Mon expérience en France m’a grandement forgé et m’a appris à développer mon esprit critique. J’y ai fait également des rencontres déterminantes dans mon parcours de vie. »

Karen Adediran est née et a grandi à Dakar. Elle est aussi d’origine cap-verdienne et portugaise. Karen ne se soucie pas de questions identitaires jusqu’à son arrivée en France, après le bac, où elle se retrouve en permanence confrontée à la même question : Qui es-tu et d’où viens-tu ? De son expérience estudiantine en France, elle retient ceci : « Lorsque je suis arrivée en France, j’ai découvert que je faisais partie des “minorités”. J’ai passé de belles années étudiantes à Paris, mais j’ai aussi fait face à des situations très gênantes qu’on pourrait définir comme des « micro-agressions ». J’ai rapidement compris que la barrière entre « intégration » et « assimilation » était très fine. Malgré cela, mon expérience en France m’a grandement forgé et appris à développer mon esprit critique. J’y ai fait également des rencontres déterminantes dans mon parcours de vie. »
Passionnée de littérature depuis l’enfance, Karen décide alors de s’inscrire à un échange universitaire à Chicago où elle suit des cours de Black History. Sa prise de conscience identitaire s’y élargit et, de retour en France, Karen est enthousiaste à l’idée de partager ses nouvelles lectures et ses questionnements sur l’histoire noire. Elle poste ce qu’elle appelle des « pistes de réflexions » sur son site Afroconscience et est surprise par le nombre de personnes qui commencent à la suivre sur les réseaux sociaux. Elle raconte : « J’ai ouvert un blog anonyme. Celui-ci mettait en avant mes lectures sur l’histoire africaine, ma pensée critique et d’autres recommandations. Ce blog a pris une ampleur et a été rapidement suivi par plus de 40 000 personnes. C’est ainsi que j’ai compris que beaucoup de jeunes étaient désabusés et frustrés de ne pas connaître tant de choses sur le continent africain et sa diaspora. J’ai donc décidé de matérialiser mon engagement de façon concrète et en faveur de la jeunesse et de vulgariser l’ensemble de mes lectures. »

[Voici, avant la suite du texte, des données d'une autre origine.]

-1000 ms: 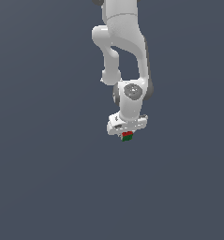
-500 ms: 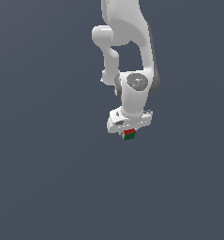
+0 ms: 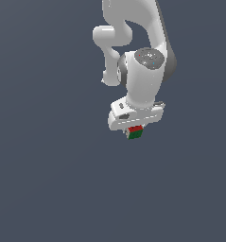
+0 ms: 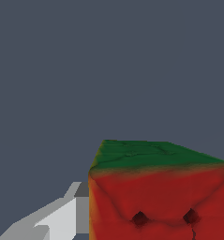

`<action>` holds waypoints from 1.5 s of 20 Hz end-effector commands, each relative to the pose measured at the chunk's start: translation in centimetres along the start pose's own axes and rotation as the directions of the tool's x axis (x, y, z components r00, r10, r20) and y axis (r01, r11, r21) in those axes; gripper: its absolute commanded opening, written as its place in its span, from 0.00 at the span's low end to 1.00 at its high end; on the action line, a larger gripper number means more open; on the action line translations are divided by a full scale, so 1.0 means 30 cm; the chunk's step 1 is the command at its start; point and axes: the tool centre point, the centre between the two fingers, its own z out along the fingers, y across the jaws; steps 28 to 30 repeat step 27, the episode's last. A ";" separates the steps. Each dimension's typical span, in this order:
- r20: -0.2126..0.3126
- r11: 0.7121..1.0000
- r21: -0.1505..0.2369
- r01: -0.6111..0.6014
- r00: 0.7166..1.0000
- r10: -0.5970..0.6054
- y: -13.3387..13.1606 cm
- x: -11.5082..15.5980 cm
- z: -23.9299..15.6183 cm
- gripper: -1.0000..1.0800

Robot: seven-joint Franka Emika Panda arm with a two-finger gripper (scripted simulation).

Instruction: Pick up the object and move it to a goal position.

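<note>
Just right of center in the exterior view, the white gripper [image 3: 134, 128] has its fingers closed tight on the little red-and-green cube [image 3: 134, 132], which pokes out underneath. Wrist view shows the cube [image 4: 160, 192] pressed against one finger [image 4: 62, 218].

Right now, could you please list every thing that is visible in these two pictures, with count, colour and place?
cube: one, red and green faces, held under the gripper; it fills the near part of the wrist view
background surface: one, plain dark grey-blue, behind everything in both views
gripper: one, white, at the arm's lower end, shut on the cube
finger: one visible in the wrist view, white and grey, against the cube's side
arm: one, white with grey joints, coming from the top of the exterior view
</note>
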 end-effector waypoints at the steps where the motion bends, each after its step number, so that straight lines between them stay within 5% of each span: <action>1: -0.001 1.000 0.000 0.000 1.000 0.000 0.005 0.036 -0.081 0.00; 14: -0.001 1.000 -0.001 -0.001 1.000 0.001 0.027 0.174 -0.360 0.00; 30: -0.001 1.000 -0.001 -0.001 1.000 0.001 0.033 0.214 -0.429 0.00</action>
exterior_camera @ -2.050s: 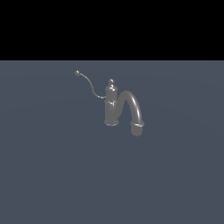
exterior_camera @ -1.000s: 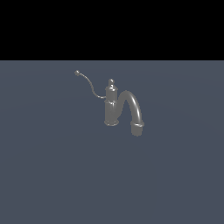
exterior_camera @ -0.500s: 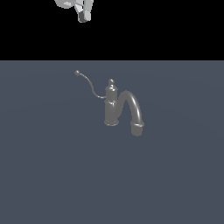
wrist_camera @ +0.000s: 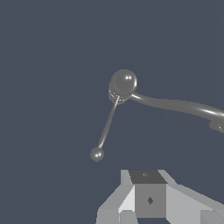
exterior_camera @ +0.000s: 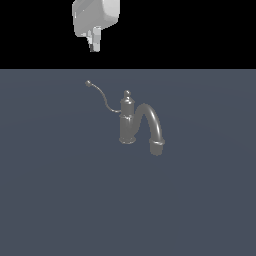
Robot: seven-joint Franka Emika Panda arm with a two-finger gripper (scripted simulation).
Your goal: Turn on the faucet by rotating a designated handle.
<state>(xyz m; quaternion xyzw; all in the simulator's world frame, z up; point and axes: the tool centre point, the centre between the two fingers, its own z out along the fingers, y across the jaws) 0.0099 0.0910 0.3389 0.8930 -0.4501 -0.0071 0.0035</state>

« Ces sujets doivent être lus dès l’enfance pour éviter aux générations futures de grandir avec le manque. »
Forte des encouragements qu’elle reçoit via les réseaux, Karen pousse encore plus loin sa démarche militante. Elle vulgarise le fruit de ses recherches sur l’histoire de l’Afrique et s’en sert comme support de création d’une série jeunesse : Les icônes de Kimia. Là encore, son initiative fait mouche et elle vend plus de mille exemplaires en une année. Karen multiplie alors les contacts. Elle prend l’attache des librairies afro en France, la FNAC, Amazon et envisage même des collaborations avec des librairies aux Antilles françaises. Elle fait aussi partir les livres chez elle, au Sénégal, par cargo pour que les libraires les redistribuent et elle fait des dons de ses livres sur place, aux associations, médiathèques et bibliothèques. Elle y organise aussi des ateliers en wolof sur l’histoire de l’Afrique. Karen se nourrit alors d’une
Certitude : « Il fallait aller plus loin dans la démarche, car ces sujets doivent être lus dès l’enfance pour éviter aux générations futures de grandir avec le manque (de connaissance historique). »
Il ne s’agit pas de magnifier l’histoire de l’Afrique.
Sa collection jeunesse Les icônes de Kimia sont constituées d’ouvrages pédagogiques et ludiques qui célèbrent l'héritage culturel de l’Afrique et d’icônes clés. Leur particularité réside dans le fait que l’histoire est contée par un personnage fictif. Une petite fille du nom de Kimia, qui transmet aux lecteurs et aux lectrices ce qu’elle a appris sur l'histoire de l'Afrique et de sa diaspora à travers ses discussions avec sa grand-mère.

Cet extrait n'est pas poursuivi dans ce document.